| EXERCISE GOAL |
Each line below should be quoted exactly, please.

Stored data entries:
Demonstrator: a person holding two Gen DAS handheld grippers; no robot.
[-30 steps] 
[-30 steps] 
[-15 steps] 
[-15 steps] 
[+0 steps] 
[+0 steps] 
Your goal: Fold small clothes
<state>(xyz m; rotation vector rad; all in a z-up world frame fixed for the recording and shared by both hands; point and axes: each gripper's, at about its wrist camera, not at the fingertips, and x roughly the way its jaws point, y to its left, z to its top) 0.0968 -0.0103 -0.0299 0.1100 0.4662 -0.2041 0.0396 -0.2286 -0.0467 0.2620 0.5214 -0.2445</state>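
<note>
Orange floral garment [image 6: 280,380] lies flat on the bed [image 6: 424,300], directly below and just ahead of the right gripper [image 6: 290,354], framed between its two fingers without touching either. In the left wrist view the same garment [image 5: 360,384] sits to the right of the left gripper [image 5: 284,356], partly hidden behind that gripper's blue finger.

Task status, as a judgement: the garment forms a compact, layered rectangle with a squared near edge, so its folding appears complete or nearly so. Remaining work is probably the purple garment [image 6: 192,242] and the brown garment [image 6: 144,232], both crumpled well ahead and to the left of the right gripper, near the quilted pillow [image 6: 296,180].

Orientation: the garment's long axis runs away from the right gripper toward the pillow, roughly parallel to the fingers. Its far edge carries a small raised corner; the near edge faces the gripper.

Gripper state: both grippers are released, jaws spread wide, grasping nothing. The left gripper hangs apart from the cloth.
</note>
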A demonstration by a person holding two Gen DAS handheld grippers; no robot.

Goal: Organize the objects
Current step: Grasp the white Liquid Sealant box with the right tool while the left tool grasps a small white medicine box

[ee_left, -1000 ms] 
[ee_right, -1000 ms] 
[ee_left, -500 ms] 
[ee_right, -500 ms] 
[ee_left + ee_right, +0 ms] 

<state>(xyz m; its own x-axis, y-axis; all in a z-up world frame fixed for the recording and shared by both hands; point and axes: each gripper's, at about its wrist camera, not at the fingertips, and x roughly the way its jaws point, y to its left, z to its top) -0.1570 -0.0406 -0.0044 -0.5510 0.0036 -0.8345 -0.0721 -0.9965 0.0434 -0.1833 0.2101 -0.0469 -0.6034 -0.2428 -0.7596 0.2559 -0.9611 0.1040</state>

| EXERCISE SOLUTION |
Demonstrator: a person holding two Gen DAS handheld grippers; no robot.
[-30 steps] 
[-30 steps] 
[-15 steps] 
[-15 steps] 
[+0 steps] 
[+0 steps] 
Your goal: Fold small clothes
<state>(xyz m; rotation vector rad; all in a z-up world frame fixed for the recording and shared by both hands; point and axes: each gripper's, at about its wrist camera, not at the fingertips, and x roughly the way its jaws point, y to its left, z to its top) 0.0968 -0.0103 -0.0299 0.1100 0.4662 -0.2041 0.0396 -0.2286 -0.0467 0.2620 0.5214 -0.2445</state>
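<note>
Orange floral garment [image 6: 280,380] lies flat on the bed [image 6: 424,300], directly below and just ahead of the right gripper [image 6: 290,354], framed between its two fingers without touching either. In the left wrist view the same garment [image 5: 360,384] sits to the right of the left gripper [image 5: 284,356], partly hidden behind that gripper's blue finger.

Task status, as a judgement: the garment forms a compact, layered rectangle with a squared near edge, so its folding appears complete or nearly so. Remaining work is probably the purple garment [image 6: 192,242] and the brown garment [image 6: 144,232], both crumpled well ahead and to the left of the right gripper, near the quilted pillow [image 6: 296,180].

Orientation: the garment's long axis runs away from the right gripper toward the pillow, roughly parallel to the fingers. Its far edge carries a small raised corner; the near edge faces the gripper.

Gripper state: both grippers are released, jaws spread wide, grasping nothing. The left gripper hangs apart from the cloth.
</note>
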A demonstration by a person holding two Gen DAS handheld grippers; no robot.

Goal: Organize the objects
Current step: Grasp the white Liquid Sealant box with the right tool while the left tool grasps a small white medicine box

[ee_left, -1000 ms] 
[ee_right, -1000 ms] 
[ee_left, -500 ms] 
[ee_right, -500 ms] 
[ee_left + ee_right, +0 ms] 

<state>(xyz m; its own x-axis, y-axis; all in a z-up world frame fixed for the recording and shared by both hands; point and axes: each gripper's, at about its wrist camera, not at the fingertips, and x roughly the way its jaws point, y to its left, z to its top) -0.1570 -0.0406 -0.0044 -0.5510 0.0036 -0.8345 -0.0721 -0.9965 0.0434 -0.1833 0.2101 -0.0469 -0.6034 -0.2428 -0.7596 0.2559 -0.9611 0.1040</state>

What has been written here completes the answer.